Catharina moet als kind vaak in zijn atelier hebben rondgehangen, tussen de penselen en de pigmenten. Misschien zat ze taferelen na te tekenen op verdwaalde stukjes hout, kon haar vader het talent niet ontkennen. Op die manier kwam ook een dochter nog van pas, kon ze helpen bij het schilderen van achtergronden, kledij. Zo moet Catharina het vak geleerd hebben. Dochters van schilders hielpen vast wel vaker mee achter de schermen. Maar daar liet zij het niet bij.
© Snijders & Rockoxhuis, Antwerpen
Ze waagde zich aan eigen werk, maakte zelfs een naam voor zichzelf. Een slaafse volger van de een tikje pompeuze stijl van haar vader was ze niet. De dertien door haar gesigneerde werken die we nog kennen zijn vooral portretten, menselijke figuren voor sobere achtergronden. De elite liet zich graag door haar afbeelden. Vonden ze vast spannend, nieuw, poseren voor zo’n jong meisje achter de ezel. Ze staan er statig in hun dure kant en goudbrokaat, met hun fluwelen hoeden en stijve witte kragen.

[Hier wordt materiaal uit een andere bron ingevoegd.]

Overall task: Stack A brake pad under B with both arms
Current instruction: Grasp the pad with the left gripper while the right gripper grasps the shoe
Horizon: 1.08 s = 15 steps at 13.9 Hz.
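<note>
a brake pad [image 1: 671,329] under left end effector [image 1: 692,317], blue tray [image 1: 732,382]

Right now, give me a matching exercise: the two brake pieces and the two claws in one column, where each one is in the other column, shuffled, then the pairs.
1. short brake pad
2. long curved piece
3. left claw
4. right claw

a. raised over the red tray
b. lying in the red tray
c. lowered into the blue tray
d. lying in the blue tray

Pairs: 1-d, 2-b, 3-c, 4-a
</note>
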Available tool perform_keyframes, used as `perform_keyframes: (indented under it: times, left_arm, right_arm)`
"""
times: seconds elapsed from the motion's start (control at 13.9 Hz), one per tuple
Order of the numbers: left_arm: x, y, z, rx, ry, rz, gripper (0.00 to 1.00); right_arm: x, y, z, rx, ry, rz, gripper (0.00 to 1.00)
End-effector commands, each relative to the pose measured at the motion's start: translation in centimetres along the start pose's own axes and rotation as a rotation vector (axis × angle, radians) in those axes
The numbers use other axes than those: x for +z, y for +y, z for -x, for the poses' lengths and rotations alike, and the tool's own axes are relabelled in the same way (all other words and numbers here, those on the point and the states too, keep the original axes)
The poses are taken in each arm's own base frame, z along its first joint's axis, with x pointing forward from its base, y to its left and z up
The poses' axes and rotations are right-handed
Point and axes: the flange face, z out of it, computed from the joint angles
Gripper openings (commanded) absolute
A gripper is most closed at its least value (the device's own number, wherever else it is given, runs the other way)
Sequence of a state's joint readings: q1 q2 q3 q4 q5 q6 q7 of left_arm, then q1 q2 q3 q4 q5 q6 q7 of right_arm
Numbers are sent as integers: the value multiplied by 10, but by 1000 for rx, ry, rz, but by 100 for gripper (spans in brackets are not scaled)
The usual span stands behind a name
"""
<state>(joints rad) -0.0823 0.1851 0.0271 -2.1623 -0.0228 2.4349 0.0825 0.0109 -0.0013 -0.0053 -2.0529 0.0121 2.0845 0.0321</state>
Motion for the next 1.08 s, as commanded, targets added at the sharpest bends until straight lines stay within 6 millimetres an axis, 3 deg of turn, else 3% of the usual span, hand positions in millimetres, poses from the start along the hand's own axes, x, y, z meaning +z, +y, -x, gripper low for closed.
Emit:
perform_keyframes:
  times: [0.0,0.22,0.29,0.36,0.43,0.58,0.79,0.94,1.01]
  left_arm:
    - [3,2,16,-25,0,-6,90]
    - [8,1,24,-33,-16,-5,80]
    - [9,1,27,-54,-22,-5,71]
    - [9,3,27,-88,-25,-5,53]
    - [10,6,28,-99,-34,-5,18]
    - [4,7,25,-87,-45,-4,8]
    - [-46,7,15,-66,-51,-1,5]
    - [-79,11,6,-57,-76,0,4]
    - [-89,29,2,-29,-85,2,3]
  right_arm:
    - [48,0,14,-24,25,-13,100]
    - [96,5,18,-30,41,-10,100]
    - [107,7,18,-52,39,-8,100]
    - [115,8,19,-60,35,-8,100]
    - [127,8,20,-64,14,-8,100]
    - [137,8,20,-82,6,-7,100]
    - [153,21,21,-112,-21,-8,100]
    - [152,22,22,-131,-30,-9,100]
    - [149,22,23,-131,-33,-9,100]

Toch slaagt Catharina er in om iets van hun persoonlijkheid te laten doorschemeren. Een licht naar beneden getrokken mondhoek, blauwige wallen onder de ogen, een achterdochtige blik naar links: het zijn kleine details die haar klanten echt tot leven brengen. En dan is er haar Bewening van Christus: daarin laat ze zien dat ze ook het grotere werk aandurft, een compositie met meerdere figuren, het naakte, verwrongen lichaam van Christus, de stad Jeruzalem op de achtergrond.

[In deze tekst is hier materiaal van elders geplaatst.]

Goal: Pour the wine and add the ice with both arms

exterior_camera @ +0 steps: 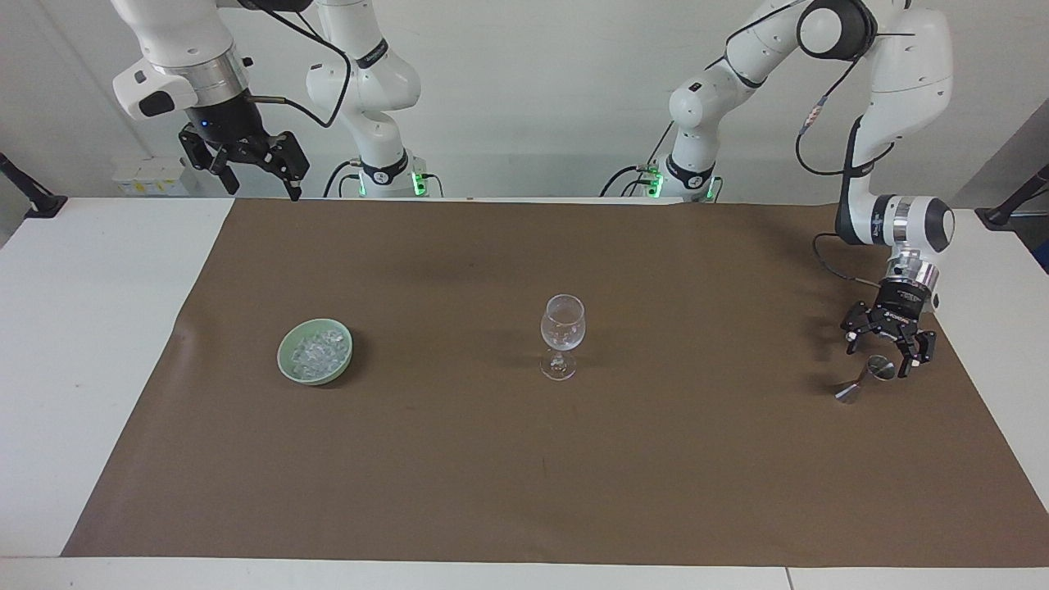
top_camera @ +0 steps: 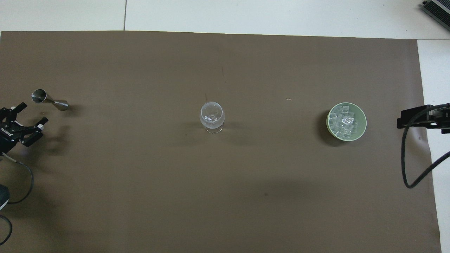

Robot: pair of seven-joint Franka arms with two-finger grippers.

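Observation:
A clear wine glass (exterior_camera: 562,332) (top_camera: 212,116) stands upright mid-mat. Ice (exterior_camera: 318,351) (top_camera: 342,121) fills a pale green bowl (exterior_camera: 283,360) (top_camera: 364,123) toward the right arm's end. A small metal jigger (exterior_camera: 862,382) (top_camera: 49,100) lies on its side toward the left arm's end. My left gripper (exterior_camera: 887,360) (top_camera: 34,113) hangs open, low over the mat by the jigger's cup end, holding nothing. My right gripper (exterior_camera: 262,184) (top_camera: 418,117) waits open and empty, high over the mat's edge near its base. Wine is out of view.
A brown mat (exterior_camera: 524,492) covers most of the white table (exterior_camera: 90,328). A black cable (top_camera: 409,168) hangs from the right arm over the mat's edge.

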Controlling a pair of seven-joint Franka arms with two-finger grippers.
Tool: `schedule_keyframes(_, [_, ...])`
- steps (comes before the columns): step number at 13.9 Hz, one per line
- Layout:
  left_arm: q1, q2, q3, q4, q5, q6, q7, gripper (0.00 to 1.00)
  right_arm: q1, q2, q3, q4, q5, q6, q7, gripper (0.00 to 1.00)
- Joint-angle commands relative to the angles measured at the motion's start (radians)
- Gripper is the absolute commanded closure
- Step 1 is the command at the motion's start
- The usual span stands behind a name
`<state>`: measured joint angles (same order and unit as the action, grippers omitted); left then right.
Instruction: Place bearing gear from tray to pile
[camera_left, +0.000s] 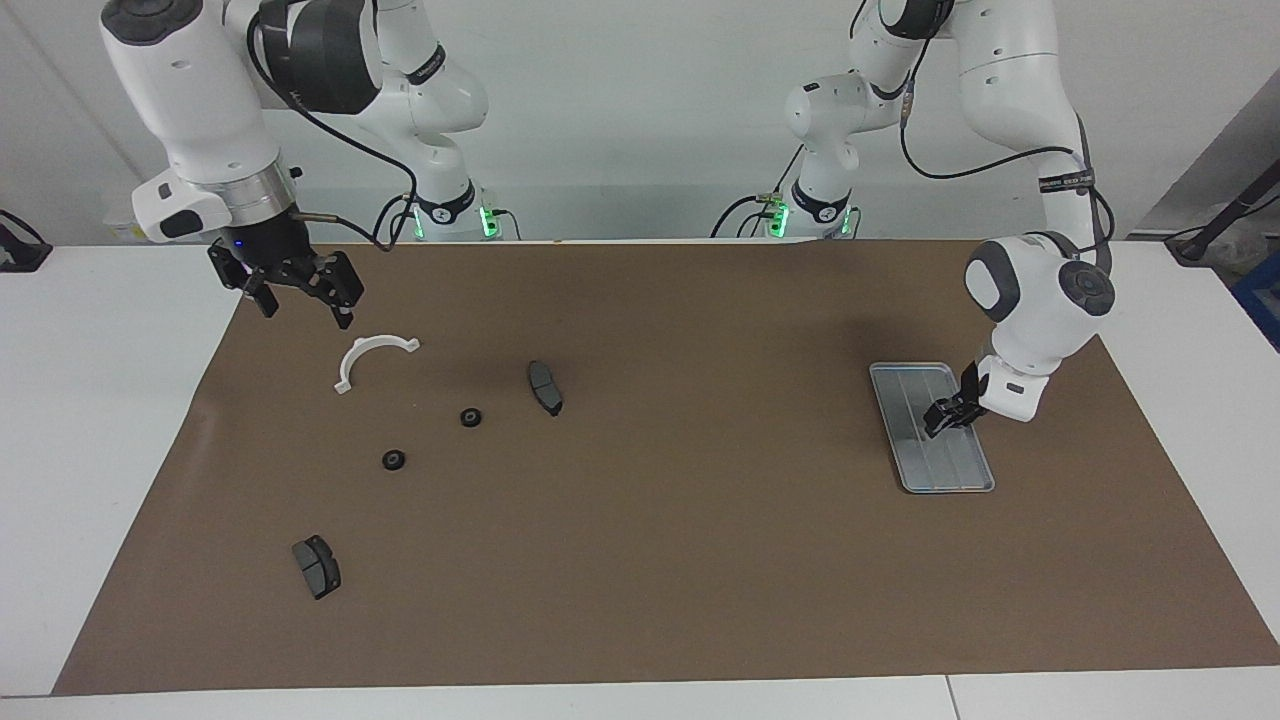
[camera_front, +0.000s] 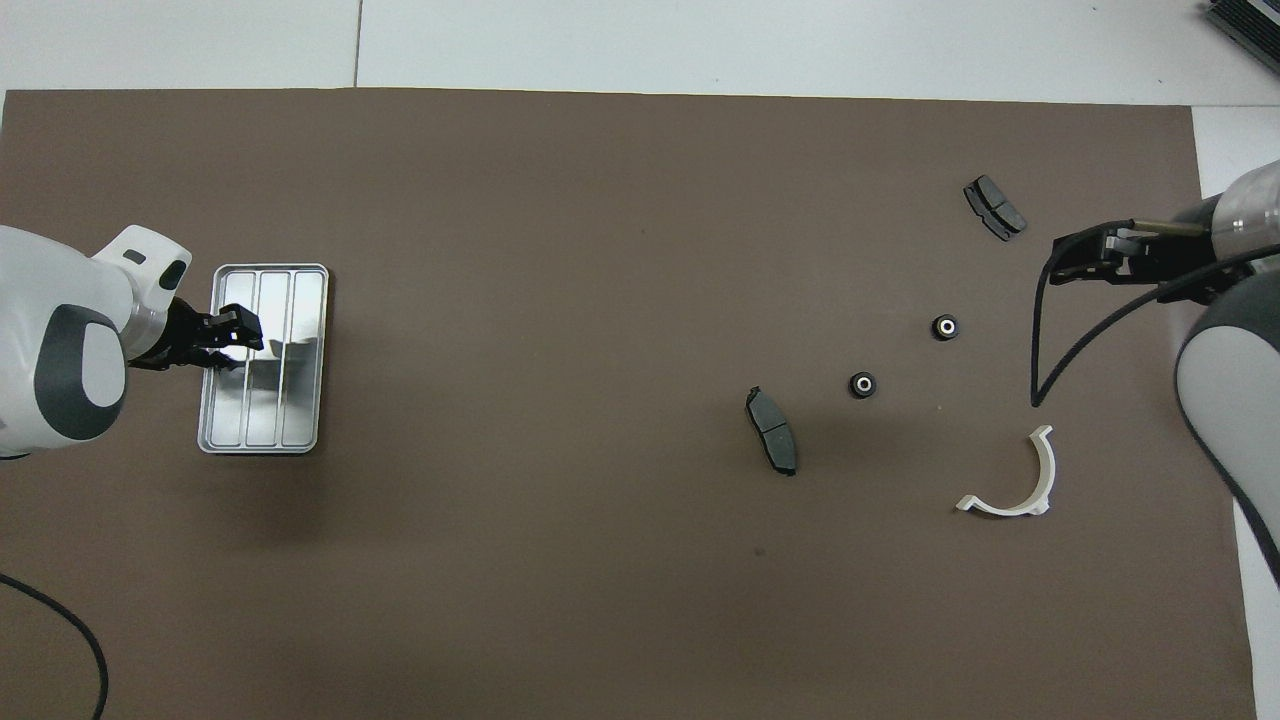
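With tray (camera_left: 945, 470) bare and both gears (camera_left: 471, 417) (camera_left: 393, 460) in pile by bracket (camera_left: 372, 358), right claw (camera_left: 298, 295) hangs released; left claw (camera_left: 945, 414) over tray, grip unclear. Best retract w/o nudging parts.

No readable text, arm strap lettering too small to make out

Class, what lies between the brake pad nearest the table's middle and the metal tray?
Nothing: between the brake pad and the tray is only bare brown mat, clearest in the overhead view.
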<state>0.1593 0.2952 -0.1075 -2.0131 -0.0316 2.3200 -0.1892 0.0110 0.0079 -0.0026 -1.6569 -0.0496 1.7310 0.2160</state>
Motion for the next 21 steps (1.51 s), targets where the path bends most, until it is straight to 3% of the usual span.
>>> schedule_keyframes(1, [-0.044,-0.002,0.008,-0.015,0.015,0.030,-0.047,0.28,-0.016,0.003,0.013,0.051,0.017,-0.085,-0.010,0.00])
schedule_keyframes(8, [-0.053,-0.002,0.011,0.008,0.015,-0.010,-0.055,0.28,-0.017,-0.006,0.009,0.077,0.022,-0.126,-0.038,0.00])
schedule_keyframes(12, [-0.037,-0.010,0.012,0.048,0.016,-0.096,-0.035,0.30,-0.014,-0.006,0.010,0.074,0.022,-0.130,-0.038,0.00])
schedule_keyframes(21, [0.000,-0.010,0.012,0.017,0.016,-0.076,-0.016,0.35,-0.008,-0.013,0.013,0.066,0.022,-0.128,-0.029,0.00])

© Privécollectie H. Boeykens, Nieuwerkerken, Oost-Vlaanderen
Het lijkt erop dat Catharina de mosterd bij de Vlaamse Primitieven heeft gehaald, eerder dan bij het Italiaans aandoende maniërisme van haar vader. Dit werk draait minder om de vorm dan om de emotie; de tederheid waarmee Maria Magdalena de hand van de dode Christus vasthoudt, de huilende apostel Johannes die zijn tranen met een zakdoek wegveegt.
We zullen nooit weten wat Catharina dacht en voelde tijdens haar werk. We kunnen wel speculeren. Was ze het Latijn machtig? Haar signatuur doet vermoeden van wel. Het idee om zichzelf zittend achter de ezel te schilderen, haalde ze misschien uit een geïllustreerde versie van een boek van Plinius de oudere dat in haar tijd circuleerde. Daarin zie je miniaturen van befaamde vrouwelijke schilders uit de Oudheid, bezig met hun schilderijen.
Catharina was het meest productief voor ze in 1554 trouwde, op haar zesentwintigste, met Chretien de Morien. Hij was als organist en componist in dienst van Maria van Hongarije, regentes over de Lage Landen en zus van Keizer Karel V. Zette ze met plezier een stapje opzij om het huishouden te gaan bestieren terwijl haar echtgenoot carrière maakte? Of gaf het haar toch een wrang gevoel? De Morien trad wel graag met zijn schilderende echtgenote naar buiten: hij introduceerde haar aan het hof van Maria van Hongarije – in Brussel was ze hofdame.
© Bowes Museum, Barnard Castle
Toen de vorstin haar hof verhuisde naar het verre Madrid, trok het echtpaar mee. Catharina hield er zich bezig met de artistieke vorming van de hofdames – of het lesgeven aan de chique maar misschien niet per se getalenteerde vrouwen haar beviel, kunnen we alleen maar raden. Het koppel stond in elk geval op goede voet met de vorstin: toen ze overleed, bleek dat in haar testament was opgenomen dat hun ‘zeldzame en uitmuntende diensten’ hen een toelage hadden verdiend, waarvan ze de rest van hun leven terug in Antwerpen konden rondkomen. Toch verhuisden ze een paar jaar later naar ’s-Hertogenbosch, waar Chretien ging werken voor het kapittel van Sint Jan.
Catharina volgde haar echtgenoot altijd, in het spoor van zijn carrière. Maar ook zij had enige faam. In 1567 vermeldde Guicciardini in zijn Descrittione tutti di paesi bassi (Beschrijving van de Lage Landen), Catharina van Hemessen als één van de “uitstekende vrouwen in de kunst die nog in leven zijn”. Zelfs een eeuw later nam Johan van Beverwijck, een Dordrechts arts en kunstkenner, haar nog op in zijn Van de Uitnementheyt des vrouwelicken geslachts op. En nu heeft het meisje met het bedachtzame, bleke gezicht wél een eigen Wikipediapagina, en staat haar componerende echtgenoot alleen vermeld als “de man van”.